● **BRIEF**: The reply should contain all the data below, repeated exactly, and none of the images.

● **DATA EXTRACT**:
----

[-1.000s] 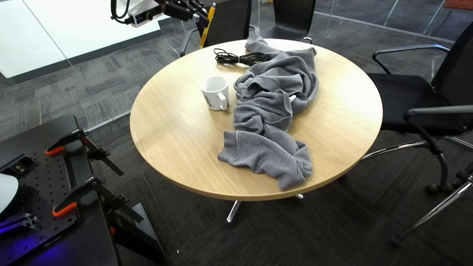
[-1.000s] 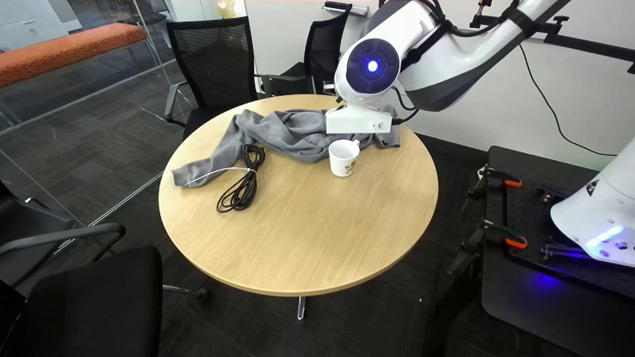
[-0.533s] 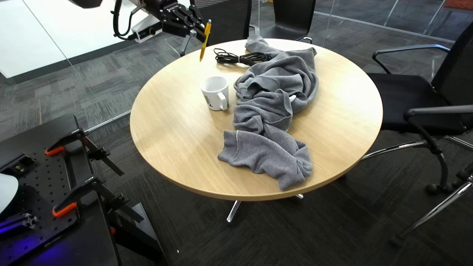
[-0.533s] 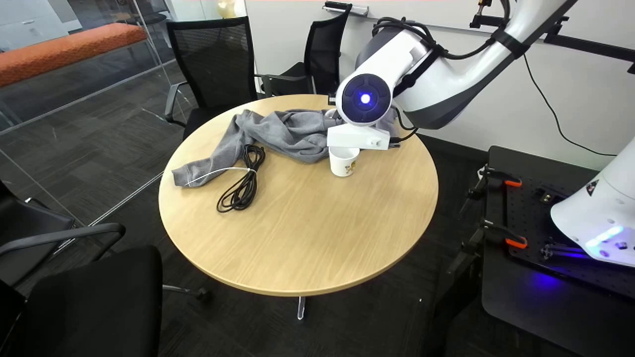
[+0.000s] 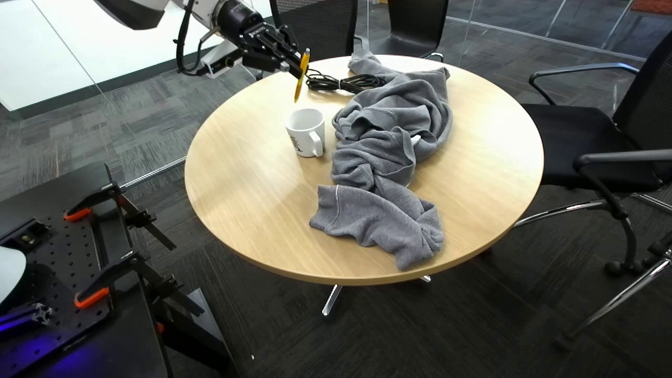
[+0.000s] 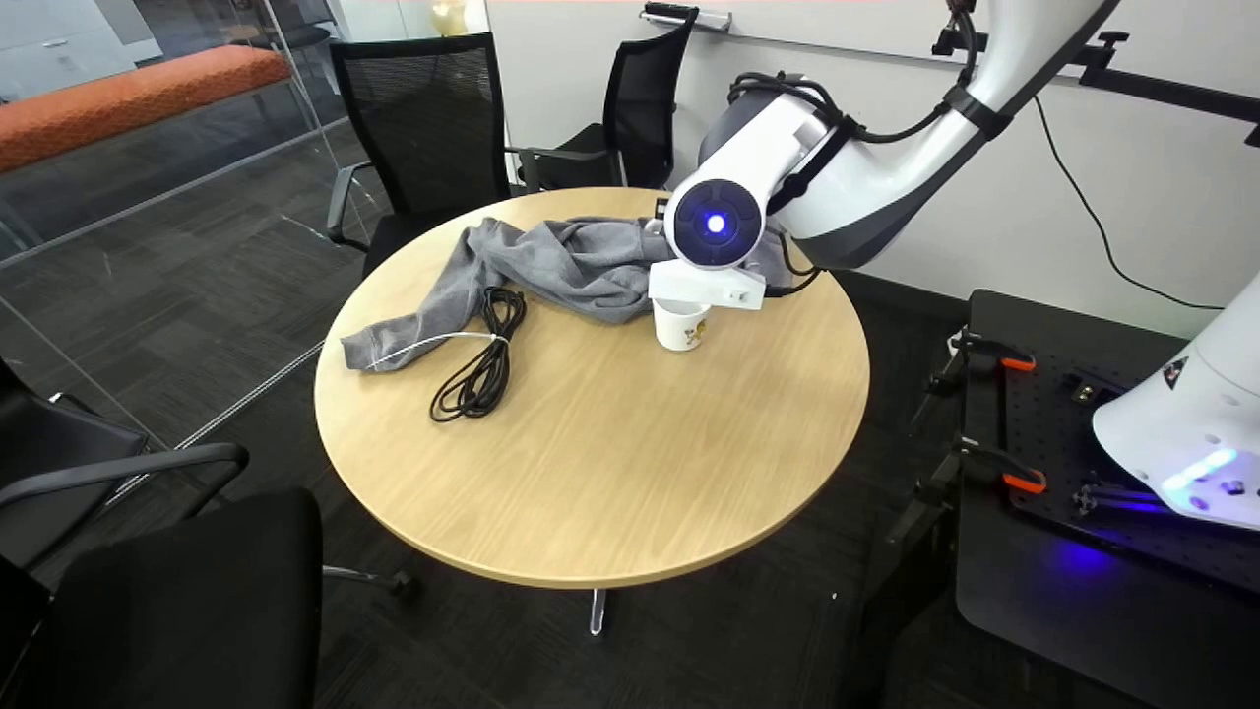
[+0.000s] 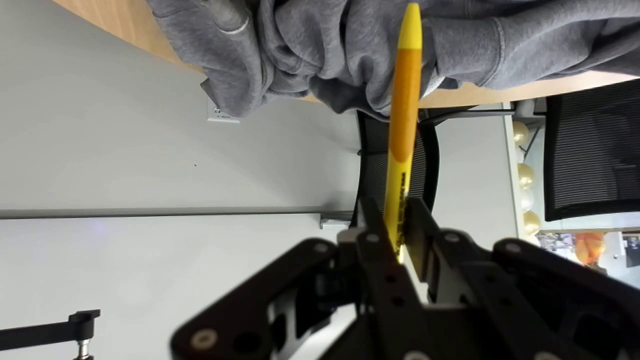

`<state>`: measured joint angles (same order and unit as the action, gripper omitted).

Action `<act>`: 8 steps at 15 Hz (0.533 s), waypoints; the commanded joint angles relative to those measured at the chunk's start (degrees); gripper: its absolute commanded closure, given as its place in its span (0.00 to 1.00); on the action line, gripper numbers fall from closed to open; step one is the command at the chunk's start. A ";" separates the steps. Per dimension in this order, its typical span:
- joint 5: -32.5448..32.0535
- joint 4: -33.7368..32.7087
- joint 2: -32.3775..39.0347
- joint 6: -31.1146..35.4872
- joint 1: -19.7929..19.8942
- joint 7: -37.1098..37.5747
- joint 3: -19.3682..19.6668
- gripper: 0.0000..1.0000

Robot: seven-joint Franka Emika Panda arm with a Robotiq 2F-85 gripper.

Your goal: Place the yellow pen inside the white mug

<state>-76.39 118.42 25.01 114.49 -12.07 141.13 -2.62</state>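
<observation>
Brought the yellow pen (image 7: 404, 115), clamped between the fingers (image 7: 419, 225), lower and nearer to the white mug (image 5: 302, 135), not yet inside, so probably to be centred before release.

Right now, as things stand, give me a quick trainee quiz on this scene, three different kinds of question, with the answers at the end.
1. Multiple choice: what color is the sweatshirt beside the white mug on the round table? A, blue; B, gray; C, red.
2. True or false: the gripper is closed on the yellow pen, which is outside the white mug.
3. Fill in the blank: the round table also bears a bundled black ____.
Key: 1, B; 2, true; 3, cable.
</observation>
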 commanded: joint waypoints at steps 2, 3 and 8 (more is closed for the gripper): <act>-1.84 -3.41 3.96 -0.27 0.96 1.69 -1.23 0.96; -1.91 -3.99 4.76 -0.26 0.90 1.65 -1.32 0.96; -1.79 -6.82 8.79 -0.55 0.50 1.28 -1.80 0.96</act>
<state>-77.29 114.15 31.20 114.49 -11.99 141.20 -3.55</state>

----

● **SOLUTION**:
[-1.000s] 
[-1.000s] 
[-0.533s] 
[-0.533s] 
[+0.000s] 
[+0.000s] 
[+0.000s] 

`<state>`: measured joint angles (same order and unit as the action, gripper omitted).

Action `<act>`: 8 steps at 15 Hz (0.533 s), waypoints; the commanded joint angles relative to those measured at the chunk's start (degrees); gripper: its absolute commanded closure, given as its place in its span (0.00 to 1.00); on the action line, gripper numbers fall from closed to open; step one is the command at the chunk's start. A ";" separates the steps. Per dimension in this order, its typical span:
- joint 5: -32.5448..32.0535
- joint 4: -33.7368..32.7087
- joint 2: -32.3775..39.0347
- joint 6: -31.1146..35.4872
- joint 1: -19.7929..19.8942
- joint 7: -37.1098..37.5747
- joint 3: -19.3682..19.6668
- gripper: 0.0000..1.0000

Robot: seven-joint Franka Emika Panda arm with a Robotiq 2F-85 gripper.

Your goal: Place the yellow pen inside the white mug

<state>-76.39 118.42 25.01 114.49 -12.07 141.13 -2.62</state>
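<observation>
Brought the yellow pen (image 7: 404, 115), clamped between the fingers (image 7: 419, 225), lower and nearer to the white mug (image 5: 302, 135), not yet inside, so probably to be centred before release.

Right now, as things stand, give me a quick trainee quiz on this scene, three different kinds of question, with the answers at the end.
1. Multiple choice: what color is the sweatshirt beside the white mug on the round table? A, blue; B, gray; C, red.
2. True or false: the gripper is closed on the yellow pen, which is outside the white mug.
3. Fill in the blank: the round table also bears a bundled black ____.
Key: 1, B; 2, true; 3, cable.
</observation>
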 commanded: joint waypoints at steps 2, 3 and 8 (more is closed for the gripper): <act>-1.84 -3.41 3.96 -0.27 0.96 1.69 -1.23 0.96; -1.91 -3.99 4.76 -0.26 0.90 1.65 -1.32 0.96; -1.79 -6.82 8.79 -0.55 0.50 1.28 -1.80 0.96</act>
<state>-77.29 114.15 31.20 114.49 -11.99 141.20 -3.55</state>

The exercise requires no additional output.